WORK TO COMPLETE —
Print every line of the listing below, starting with the line that holds "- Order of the" and going on through the line that holds "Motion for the", both included, and print nothing else.

......

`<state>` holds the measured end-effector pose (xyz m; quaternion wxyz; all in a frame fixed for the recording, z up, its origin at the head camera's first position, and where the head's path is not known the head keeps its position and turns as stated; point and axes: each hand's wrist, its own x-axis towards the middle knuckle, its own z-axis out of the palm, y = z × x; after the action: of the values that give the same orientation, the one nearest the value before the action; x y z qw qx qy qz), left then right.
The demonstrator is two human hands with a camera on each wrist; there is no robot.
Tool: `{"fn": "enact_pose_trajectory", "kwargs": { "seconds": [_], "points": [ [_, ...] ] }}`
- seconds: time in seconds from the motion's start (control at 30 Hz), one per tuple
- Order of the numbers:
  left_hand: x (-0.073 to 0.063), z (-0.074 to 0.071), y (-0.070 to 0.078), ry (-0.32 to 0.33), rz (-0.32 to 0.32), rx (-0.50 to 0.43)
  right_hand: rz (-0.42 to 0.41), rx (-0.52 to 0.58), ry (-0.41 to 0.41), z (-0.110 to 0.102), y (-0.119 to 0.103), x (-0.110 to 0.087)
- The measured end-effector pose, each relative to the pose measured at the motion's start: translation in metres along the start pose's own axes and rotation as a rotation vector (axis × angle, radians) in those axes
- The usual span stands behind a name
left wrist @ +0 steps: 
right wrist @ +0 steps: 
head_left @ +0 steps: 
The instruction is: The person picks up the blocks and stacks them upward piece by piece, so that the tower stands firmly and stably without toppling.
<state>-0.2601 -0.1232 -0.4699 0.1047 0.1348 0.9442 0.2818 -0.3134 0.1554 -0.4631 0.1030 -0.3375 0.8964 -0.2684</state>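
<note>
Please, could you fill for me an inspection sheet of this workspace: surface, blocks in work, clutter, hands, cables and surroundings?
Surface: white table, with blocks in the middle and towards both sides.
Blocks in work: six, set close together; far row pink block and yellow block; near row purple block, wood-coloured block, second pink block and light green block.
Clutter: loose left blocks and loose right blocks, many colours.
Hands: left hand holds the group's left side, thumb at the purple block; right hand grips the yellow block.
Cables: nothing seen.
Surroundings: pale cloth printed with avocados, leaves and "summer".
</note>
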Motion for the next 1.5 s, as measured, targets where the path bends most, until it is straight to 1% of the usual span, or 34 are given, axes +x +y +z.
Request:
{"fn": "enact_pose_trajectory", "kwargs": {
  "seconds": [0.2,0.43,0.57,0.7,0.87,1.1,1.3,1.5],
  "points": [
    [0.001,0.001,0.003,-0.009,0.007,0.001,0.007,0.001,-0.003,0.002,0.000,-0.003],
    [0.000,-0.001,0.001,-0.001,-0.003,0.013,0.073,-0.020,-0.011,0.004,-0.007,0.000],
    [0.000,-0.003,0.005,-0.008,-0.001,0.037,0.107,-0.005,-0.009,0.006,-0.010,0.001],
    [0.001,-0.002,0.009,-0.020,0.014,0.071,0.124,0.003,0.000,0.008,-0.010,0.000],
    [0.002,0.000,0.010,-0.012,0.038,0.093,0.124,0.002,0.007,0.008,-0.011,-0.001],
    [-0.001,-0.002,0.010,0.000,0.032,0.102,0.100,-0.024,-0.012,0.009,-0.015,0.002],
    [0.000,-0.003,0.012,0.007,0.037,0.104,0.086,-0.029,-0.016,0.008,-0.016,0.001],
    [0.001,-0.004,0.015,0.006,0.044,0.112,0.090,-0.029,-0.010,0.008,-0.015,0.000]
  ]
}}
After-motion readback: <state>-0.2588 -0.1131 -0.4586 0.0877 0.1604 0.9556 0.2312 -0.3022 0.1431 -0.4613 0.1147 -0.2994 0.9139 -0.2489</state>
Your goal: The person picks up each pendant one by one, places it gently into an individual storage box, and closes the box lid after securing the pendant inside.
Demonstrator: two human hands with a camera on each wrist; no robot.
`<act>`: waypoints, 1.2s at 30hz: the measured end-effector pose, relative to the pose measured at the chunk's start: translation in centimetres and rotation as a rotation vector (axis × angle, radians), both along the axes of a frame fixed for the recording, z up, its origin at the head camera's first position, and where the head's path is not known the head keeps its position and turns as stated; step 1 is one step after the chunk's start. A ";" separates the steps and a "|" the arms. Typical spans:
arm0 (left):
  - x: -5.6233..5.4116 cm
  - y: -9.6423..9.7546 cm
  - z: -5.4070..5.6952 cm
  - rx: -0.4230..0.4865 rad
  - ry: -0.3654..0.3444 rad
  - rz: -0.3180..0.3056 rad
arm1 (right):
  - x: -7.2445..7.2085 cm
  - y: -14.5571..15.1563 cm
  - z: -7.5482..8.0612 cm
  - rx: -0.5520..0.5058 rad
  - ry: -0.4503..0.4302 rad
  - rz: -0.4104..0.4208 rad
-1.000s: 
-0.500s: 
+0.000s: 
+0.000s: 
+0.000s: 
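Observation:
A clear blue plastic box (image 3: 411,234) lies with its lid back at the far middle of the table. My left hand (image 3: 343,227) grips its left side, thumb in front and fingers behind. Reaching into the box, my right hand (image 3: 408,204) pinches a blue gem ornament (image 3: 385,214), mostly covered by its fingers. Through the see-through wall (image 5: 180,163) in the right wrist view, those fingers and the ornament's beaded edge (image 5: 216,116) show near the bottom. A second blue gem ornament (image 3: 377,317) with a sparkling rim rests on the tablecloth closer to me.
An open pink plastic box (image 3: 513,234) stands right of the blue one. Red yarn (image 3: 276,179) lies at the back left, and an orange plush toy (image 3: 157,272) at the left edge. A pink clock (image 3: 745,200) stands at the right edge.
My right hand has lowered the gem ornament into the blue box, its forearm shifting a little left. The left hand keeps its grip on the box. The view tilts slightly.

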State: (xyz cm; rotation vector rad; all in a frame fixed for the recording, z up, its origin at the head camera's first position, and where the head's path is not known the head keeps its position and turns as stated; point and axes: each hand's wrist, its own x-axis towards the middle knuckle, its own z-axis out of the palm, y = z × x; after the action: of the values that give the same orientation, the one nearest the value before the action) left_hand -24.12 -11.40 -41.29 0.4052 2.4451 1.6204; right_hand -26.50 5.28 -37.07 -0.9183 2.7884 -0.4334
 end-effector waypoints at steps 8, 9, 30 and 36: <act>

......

ANSWER TO THIS PROBLEM —
- Order of the numbers:
  left_hand: x (-0.073 to 0.063), z (-0.074 to 0.071), y (-0.070 to 0.078), ry (-0.32 to 0.33), rz (-0.32 to 0.32), rx (-0.50 to 0.43)
  right_hand: rz (-0.42 to 0.41), rx (-0.52 to 0.58), ry (-0.41 to 0.41), z (-0.110 to 0.102), y (-0.119 to 0.103), x (-0.110 to 0.087)
- The measured end-effector pose, each relative to the pose measured at the motion's start: translation in metres along the start pose's own axes and rotation as a rotation vector (axis × angle, radians) in those axes
- The usual span stands behind a name
left wrist @ +0 steps: 
right wrist @ +0 steps: 
head_left @ +0 steps: 
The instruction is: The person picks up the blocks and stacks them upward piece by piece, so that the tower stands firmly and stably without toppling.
<state>-0.2601 -0.1232 -0.4699 0.1047 0.1348 0.9442 0.2818 -0.3134 0.1554 -0.4631 0.1030 -0.3375 0.8964 -0.2684</state>
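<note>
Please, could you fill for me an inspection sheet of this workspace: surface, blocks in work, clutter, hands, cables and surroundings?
Surface: white table, with blocks in the middle and towards both sides.
Blocks in work: six, set close together; far row pink block and yellow block; near row purple block, wood-coloured block, second pink block and light green block.
Clutter: loose left blocks and loose right blocks, many colours.
Hands: left hand holds the group's left side, thumb at the purple block; right hand grips the yellow block.
Cables: nothing seen.
Surroundings: pale cloth printed with avocados, leaves and "summer".
</note>
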Motion for the next 1.5 s, as measured, targets where the path bends most, until it is straight to 1% of the usual span, or 34 are given, axes +x +y +z.

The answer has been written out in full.